La constitución del derecho real de servidumbre que grave la vivienda familiar habitual es un acto dispositivo que, en principio, entra en el ámbito del artículo 1320 del Código Civil. No obstante, atendiendo a la interpretación jurisprudencial de este precepto legal, debe entenderse que la prevención establecida en el mismo no es aplicable en el presente caso, por tratarse de una servidumbre externa a la vivienda habitual que sólo afecta a una parte de un elemento anejo a dicha vivienda (la azotea, que aun cuando forma parte del mismo edificio en régimen de propiedad horizontal tiene acceso directo e independiente desde la calle), sin que exista elemento objetivo alguno (cfr. la descripción de la servidumbre en el apartado I de los «Hechos») del que resulte posibilidad de eliminación o sustancial privación del goce de la vivienda o perturbación de la convivencia familiar en la misma. Además, como alega el recurrente, ni siquiera impide que los propietarios del predio sirviente usen la zona de azotea afectada por la servidumbre, pues el uso no es exclusivo del predio dominante, y así se especifica en las normas de su constitución.

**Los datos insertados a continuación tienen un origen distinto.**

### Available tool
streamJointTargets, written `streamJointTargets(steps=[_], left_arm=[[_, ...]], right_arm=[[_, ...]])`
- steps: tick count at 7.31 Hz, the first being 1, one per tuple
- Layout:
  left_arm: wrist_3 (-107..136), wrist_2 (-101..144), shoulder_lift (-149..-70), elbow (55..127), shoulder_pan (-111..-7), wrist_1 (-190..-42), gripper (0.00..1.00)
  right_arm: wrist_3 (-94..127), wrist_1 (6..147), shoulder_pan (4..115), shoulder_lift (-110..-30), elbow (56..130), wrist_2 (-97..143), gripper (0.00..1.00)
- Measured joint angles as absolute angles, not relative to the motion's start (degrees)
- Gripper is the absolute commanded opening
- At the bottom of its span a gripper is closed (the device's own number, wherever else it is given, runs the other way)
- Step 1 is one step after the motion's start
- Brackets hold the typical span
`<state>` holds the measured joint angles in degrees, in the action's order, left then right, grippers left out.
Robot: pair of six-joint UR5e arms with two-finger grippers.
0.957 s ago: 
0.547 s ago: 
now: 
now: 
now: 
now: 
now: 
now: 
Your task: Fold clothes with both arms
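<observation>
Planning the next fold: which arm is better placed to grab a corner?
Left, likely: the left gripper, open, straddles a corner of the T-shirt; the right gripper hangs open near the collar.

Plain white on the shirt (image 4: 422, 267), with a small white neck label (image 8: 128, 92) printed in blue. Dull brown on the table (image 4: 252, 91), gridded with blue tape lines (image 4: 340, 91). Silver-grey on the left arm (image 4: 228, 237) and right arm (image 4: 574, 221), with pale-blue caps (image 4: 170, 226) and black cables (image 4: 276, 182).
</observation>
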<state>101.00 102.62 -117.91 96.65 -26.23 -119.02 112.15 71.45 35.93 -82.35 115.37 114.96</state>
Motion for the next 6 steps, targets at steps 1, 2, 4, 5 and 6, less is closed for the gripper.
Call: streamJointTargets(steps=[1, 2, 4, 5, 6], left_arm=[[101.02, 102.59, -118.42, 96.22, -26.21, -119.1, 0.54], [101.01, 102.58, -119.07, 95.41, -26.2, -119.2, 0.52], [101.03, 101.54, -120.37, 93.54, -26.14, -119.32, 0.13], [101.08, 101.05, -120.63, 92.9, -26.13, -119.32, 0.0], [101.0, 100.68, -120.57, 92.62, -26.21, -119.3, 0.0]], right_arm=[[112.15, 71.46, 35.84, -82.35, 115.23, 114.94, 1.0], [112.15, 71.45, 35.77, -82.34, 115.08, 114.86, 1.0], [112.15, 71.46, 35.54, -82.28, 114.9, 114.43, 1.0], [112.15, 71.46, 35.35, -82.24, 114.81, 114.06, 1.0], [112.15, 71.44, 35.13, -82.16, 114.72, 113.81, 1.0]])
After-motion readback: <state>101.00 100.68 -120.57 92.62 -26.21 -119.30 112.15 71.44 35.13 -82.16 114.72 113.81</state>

Esta Dirección General ha acordado estimar el recurso y revocar la calificación impugnada.

Contra esta resolución los legalmente legitimados pueden recurrir mediante demanda ante el Juzgado de lo Civil de la capital de la Provincia del lugar donde radica el inmueble en el plazo de dos meses desde su notificación, siendo de aplicación las normas del juicio verbal, todo ello conforme a lo establecido en los artículos 325 y 328 de la Ley Hipotecaria.

Madrid, 13 de junio de 2018.–El Director General de los Registros y del Notariado, Francisco Javier Gómez Gálligo.